National Association of Private Animal Keepers

Does anyone ;

a] Know who these were?

b] Remember who they were?

c] Belong to the actual Association itself or rather did?


Originally formed in 1986 for private animal keepers, which was to focus on raising a voice against restrictive legislation surrounding the hobby.

Cheers Rory


----------



## chris_walton (Dec 20, 2007)

i have a few few friends who were on the chairi dont know if its still going i did try and join once but got nothing back from them


----------



## TSKA Rory Matier (May 27, 2007)

Hi Chris, 

It sort of died in 2004.

I also tried to become a member, but l tried in the year when it sort of went defunct.

Thanks for replying.

R


----------



## alfie99 (Oct 12, 2007)

I actually joined, but to be honest after paying, that was the last i heard of them.


----------



## TSKA Rory Matier (May 27, 2007)

What year was that Alfie?

I know in 2004 NAPAK was fast disappearing. Response rates were in fact very poor at that time.

R


----------



## Pouchie (Feb 9, 2008)

Maybe they felt they had bitten off more than they could chew so gave up.

Shame if that is the case.


----------



## alfie99 (Oct 12, 2007)

I think it was 2003 but never received a thing from them no magazine nothing.


----------



## Paradoxurus (Jan 10, 2008)

I was a member of NAPAK in the late 1990s and then again in about 2002/3. There is certainly a lot of potential for such an organisation and it would be worthwhile someone persevering to keep one going but, of course, it would only be faesible with strong support from its members. Clashes of interests and a distinct lack of altruism seem to be the two main bug-bears of private animal keeping unity and the failure of NAPAK reflects the situation in wild animal keeping in the private sector as a whole - certainly with regards to wild mammals.

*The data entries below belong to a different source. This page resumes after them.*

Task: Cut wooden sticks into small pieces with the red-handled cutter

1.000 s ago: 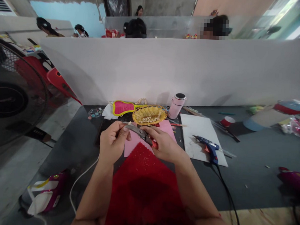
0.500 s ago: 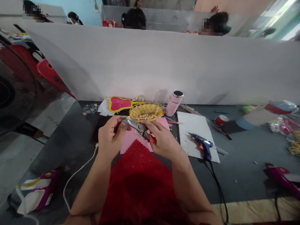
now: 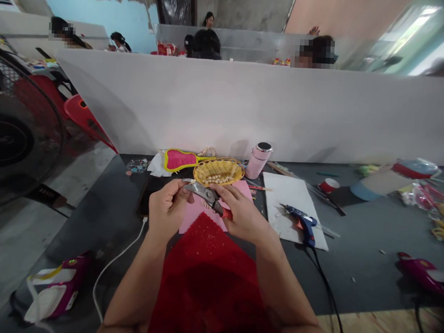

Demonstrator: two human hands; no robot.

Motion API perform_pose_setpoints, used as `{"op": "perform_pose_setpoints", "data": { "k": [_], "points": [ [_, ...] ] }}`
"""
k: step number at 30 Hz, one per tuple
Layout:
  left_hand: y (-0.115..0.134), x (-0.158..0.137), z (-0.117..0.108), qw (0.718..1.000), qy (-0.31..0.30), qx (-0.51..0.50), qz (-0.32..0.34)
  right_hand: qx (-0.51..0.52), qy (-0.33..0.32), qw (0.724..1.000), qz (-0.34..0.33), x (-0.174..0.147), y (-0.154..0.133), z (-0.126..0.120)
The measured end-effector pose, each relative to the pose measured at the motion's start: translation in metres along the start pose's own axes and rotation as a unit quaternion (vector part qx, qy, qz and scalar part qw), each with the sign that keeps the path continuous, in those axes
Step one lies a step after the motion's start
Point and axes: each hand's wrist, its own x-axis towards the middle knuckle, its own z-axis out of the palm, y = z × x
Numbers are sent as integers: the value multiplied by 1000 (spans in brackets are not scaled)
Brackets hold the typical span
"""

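My right hand point(image 3: 244, 211) is closed round the red handles of a pair of pruning shears point(image 3: 207, 194), whose grey metal head points left. At the tip of the shears my left hand point(image 3: 169, 203) pinches with thumb and fingers. What lies in that pinch is too small and too hidden to name. Just beyond the hands stands a yellow woven basket point(image 3: 219, 167) with small pale wooden pieces in it. Below the shears, a few more pale bits lie on a pink sheet point(image 3: 190, 219). Red cloth point(image 3: 207, 254) with light crumbs on it spreads between my forearms.
A blue glue gun point(image 3: 302, 221) rests on a white board point(image 3: 280, 184) at right. Behind the basket are a pink flask point(image 3: 259, 161) and a yellow-rimmed pink paddle shape point(image 3: 180, 160). A white cable point(image 3: 118, 255) runs left; a fan point(image 3: 10, 137) stands beyond.
The camera has tipped up slightly, so everything sits lower in view. Both hands keep nearly the same pose at the shears.
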Motion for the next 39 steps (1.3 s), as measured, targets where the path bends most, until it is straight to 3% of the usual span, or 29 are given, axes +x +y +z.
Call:
{"op": "perform_pose_setpoints", "data": {
  "k": [13, 23, 39],
  "points": [
    [0, 0, 6, 999, -20, -16, -38, -10, -6, 1000, 26, -1, 6, -1],
    [-19, 1, 4, 966, -102, -207, -117, 12, -21, 1000, 3, -1, 4, -3],
    [-5, 3, 6, 985, -84, -119, -89, -5, -2, 1000, 11, -1, 7, -9]
  ]
}}
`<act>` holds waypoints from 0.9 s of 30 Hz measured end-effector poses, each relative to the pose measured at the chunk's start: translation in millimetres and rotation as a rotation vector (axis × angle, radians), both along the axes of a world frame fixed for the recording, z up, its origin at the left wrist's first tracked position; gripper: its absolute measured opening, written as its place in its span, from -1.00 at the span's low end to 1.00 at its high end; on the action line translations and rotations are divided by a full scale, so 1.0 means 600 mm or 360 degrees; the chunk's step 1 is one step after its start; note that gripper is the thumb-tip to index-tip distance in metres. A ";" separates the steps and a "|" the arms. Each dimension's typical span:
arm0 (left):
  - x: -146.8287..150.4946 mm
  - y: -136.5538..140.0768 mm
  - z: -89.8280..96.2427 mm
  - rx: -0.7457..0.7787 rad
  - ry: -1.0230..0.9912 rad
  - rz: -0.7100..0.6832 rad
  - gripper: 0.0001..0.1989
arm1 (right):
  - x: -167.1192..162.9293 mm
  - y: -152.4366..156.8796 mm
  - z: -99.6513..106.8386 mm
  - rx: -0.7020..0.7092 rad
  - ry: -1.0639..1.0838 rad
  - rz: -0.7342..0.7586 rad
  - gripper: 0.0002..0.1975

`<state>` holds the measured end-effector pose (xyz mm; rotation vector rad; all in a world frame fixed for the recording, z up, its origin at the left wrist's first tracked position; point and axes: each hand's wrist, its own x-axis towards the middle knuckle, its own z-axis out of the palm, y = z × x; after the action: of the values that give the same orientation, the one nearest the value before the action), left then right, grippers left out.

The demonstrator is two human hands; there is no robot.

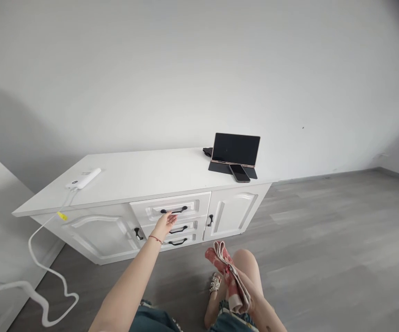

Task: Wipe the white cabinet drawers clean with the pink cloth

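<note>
My left hand (165, 224) reaches forward, its fingers curled at the black handle (180, 210) of the top drawer (199, 204). That drawer's front stands out slightly from the white cabinet (96, 235). Below it are two more drawers with similar black handles. In my right hand (247, 282), near my knee, is a folded red and off-white towel (232, 286). Its layered edges face up, and it hides most of my fingers.
On the cabinet top stand a tablet (236, 148) and a phone (240, 173) leaning on its cover. A white power strip (85, 179) lies at the left, its white cord (35, 258) hanging to the floor. A cabinet door (236, 212) flanks the drawers at right.
</note>
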<state>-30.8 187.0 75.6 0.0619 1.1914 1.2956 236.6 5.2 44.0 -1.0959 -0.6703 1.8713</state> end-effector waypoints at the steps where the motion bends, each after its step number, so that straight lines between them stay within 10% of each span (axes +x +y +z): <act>1: 0.002 0.003 -0.004 0.0027 -0.0009 0.0014 -0.84 | 0.006 -0.001 -0.001 -0.0073 0.0011 -0.0006 -0.51; 5: 0.011 -0.012 -0.022 0.0156 -0.0038 0.0090 -0.74 | 0.028 -0.002 0.002 -0.0350 0.0166 -0.0089 -0.53; 17: 0.045 -0.205 -0.065 0.0331 -0.0126 0.0186 -0.78 | 0.063 0.038 0.092 -0.0156 0.0203 -0.0332 -0.73; 27: 0.060 -0.300 -0.092 0.0330 -0.0203 0.0198 -0.82 | -0.073 0.241 0.262 0.0465 -0.0414 0.0731 -0.62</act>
<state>5.4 7.1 20.4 0.0557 0.9622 1.5071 192.7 149.7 201.3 -1.0610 -1.3966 1.9326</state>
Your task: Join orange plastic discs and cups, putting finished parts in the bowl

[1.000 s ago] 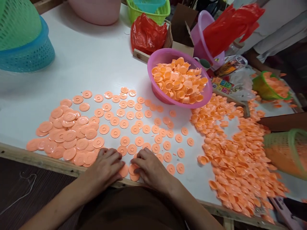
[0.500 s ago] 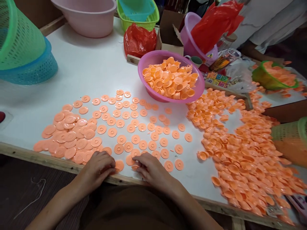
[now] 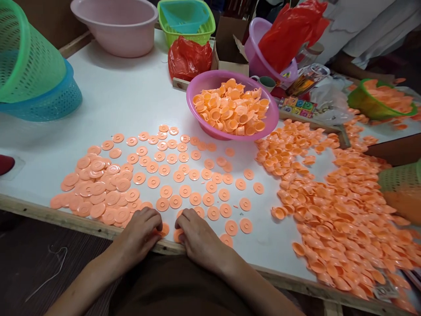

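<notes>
Small round orange plastic saucers (image 3: pixel 165 170), each with a raised ring in the middle, lie spread over the white table. More overlap in a pile (image 3: pixel 98 188) on the left. Near the front edge, my left hand (image 3: pixel 143 228) has curled fingers and a thumb at the rim of one saucer (image 3: pixel 164 229). Facing it, a short gap away, my right hand (image 3: pixel 197 232) bends its fingers over another saucer (image 3: pixel 178 235), partly hidden by them. Both hands rest low against the table, and their palms are out of sight.
A pink bowl (image 3: pixel 194 112) holds many small orange cups (image 3: pixel 230 103). Loose orange cup-like pieces (image 3: pixel 342 219) cover the right side. Green and blue baskets (image 3: pixel 42 96) stand at left, a pale pink basin (image 3: pixel 131 39) behind. Another person's arm (image 3: pixel 358 68) is near a green basket (image 3: pixel 371 107).
My right hand has shifted left, closer to my left hand, with its fingers now curled over a saucer. A saucer to its right has come into sight. My left hand has barely moved.
</notes>
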The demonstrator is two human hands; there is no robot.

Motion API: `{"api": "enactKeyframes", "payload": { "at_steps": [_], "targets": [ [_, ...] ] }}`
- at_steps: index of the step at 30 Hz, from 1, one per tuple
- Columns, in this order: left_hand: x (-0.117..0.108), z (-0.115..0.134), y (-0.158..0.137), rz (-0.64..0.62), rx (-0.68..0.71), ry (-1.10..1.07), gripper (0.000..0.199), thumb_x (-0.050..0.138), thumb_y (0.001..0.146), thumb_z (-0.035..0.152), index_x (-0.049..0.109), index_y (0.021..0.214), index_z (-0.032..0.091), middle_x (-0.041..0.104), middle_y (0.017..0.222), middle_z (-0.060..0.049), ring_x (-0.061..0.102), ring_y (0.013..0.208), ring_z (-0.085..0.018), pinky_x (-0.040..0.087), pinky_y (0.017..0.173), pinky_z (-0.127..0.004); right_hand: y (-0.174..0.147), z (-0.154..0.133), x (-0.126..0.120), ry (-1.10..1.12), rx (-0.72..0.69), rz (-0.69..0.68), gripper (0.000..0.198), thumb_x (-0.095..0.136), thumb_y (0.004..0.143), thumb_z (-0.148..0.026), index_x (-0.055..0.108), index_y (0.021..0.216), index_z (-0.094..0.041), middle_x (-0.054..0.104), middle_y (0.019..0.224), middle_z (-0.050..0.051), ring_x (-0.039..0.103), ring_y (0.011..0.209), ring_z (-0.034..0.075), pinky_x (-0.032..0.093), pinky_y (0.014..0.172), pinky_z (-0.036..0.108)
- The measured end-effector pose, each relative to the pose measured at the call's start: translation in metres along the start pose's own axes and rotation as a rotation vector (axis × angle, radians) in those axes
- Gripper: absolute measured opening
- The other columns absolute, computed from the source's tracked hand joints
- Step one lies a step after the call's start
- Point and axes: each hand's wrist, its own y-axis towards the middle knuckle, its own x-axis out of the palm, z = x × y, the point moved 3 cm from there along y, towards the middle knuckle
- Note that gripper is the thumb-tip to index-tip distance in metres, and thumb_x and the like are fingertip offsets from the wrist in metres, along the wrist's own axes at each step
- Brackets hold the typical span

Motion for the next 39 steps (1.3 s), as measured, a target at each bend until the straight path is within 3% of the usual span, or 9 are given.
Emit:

While NAPAK's goals and benefits of membership were ambitious, the reality fell a little short. The journal "Animal News" was cobbled together with items gleaned from the internet or copied from similar publications. There was little original material and even less of direct meaningfulness to animal keeping.

I was unaware that NAPAK had 'officially' folded. Certainly it has been inactive for a few years but the website was still online last time I checked.

The short-lived glossy magazine, "Animal Keeper" (anyone else remember this?) was perhaps the best effort made to bring together all specialist keepers of non-domestic animals. It is tragic that this lived to only two issues.


----------



## TSKA Rory Matier (May 27, 2007)

Hi P, 

A lot of what you say is sadly true.

The magazine l think proved too costly - and combined with late responses if any, members started to feel left out and one member said she felt betrayed by those whom had so readily taken the subscription.

Finding viable content was also not an easy task, and slowly things started to fall by the wayside. As l have in the double of this post in General Herp. The website at present only serves as an archive of information. Having talked to Jim last night, l said l would run a preliminary advertising slot to see if we could reawaken lost members from NAPAK and also see if we could possibly attract a new blood from the curent market of keepers, both domestic and exotic.

R

ps: You actually hit the nail on the head: 'Persevering' it basically took its toll, and only today l think there are two members paul & jim himself.

With Jims work with DEFRA, he could not uphold the originality of the association by himself.


----------



## Diablo (May 25, 2007)

You know my views about this already Rory lol


----------